YOUR ASSIGNMENT
Retype exactly every line from the one that includes "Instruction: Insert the" through the final line of the listing, both ends kept, and omit the pictures.

DATA SHOWN
====

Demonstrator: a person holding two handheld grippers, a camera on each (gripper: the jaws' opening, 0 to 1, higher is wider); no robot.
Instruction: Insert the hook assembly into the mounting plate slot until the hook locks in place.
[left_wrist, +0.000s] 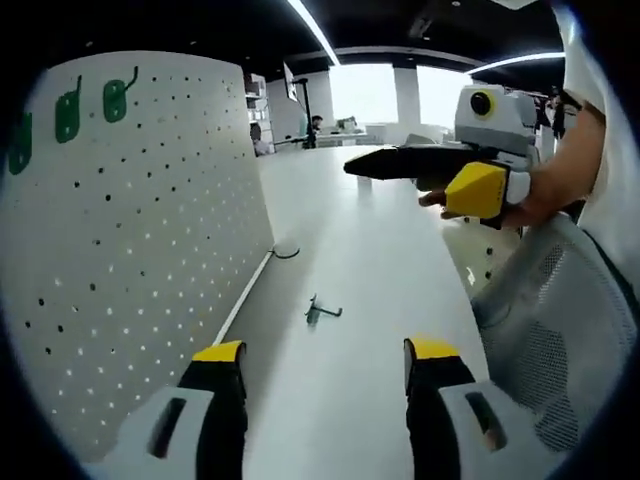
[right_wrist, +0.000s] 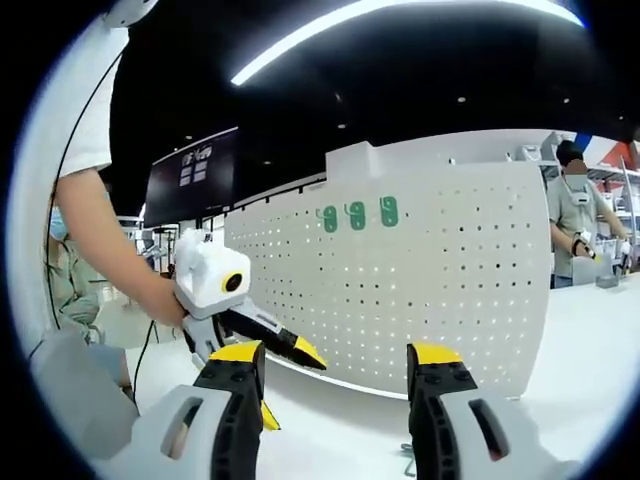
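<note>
Left gripper view: hook (left_wrist: 322, 311) lies mid-frame on the table (left_wrist: 380, 260); left gripper (left_wrist: 325, 365), jaws apart, should straddle it squarely before closing

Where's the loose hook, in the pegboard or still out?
Out. The hook lies flat on the table, apart from the pegboard; the left gripper is open, empty.

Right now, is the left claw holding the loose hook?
No, the hook lies on the table ahead of the open, empty left claw.
</note>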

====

EXERCISE SOLUTION
Instruction: Insert the hook assembly into the mounting plate slot until the hook locks in place.
[left_wrist, +0.000s] 
[right_wrist, +0.000s] 
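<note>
Left gripper view: hook (left_wrist: 322, 311) lies mid-frame on the table (left_wrist: 380, 260); left gripper (left_wrist: 325, 365), jaws apart, should straddle it squarely before closing

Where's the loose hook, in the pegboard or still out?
Out. The hook lies flat on the table, apart from the pegboard; the left gripper is open, empty.

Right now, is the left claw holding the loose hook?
No, the hook lies on the table ahead of the open, empty left claw.
</note>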

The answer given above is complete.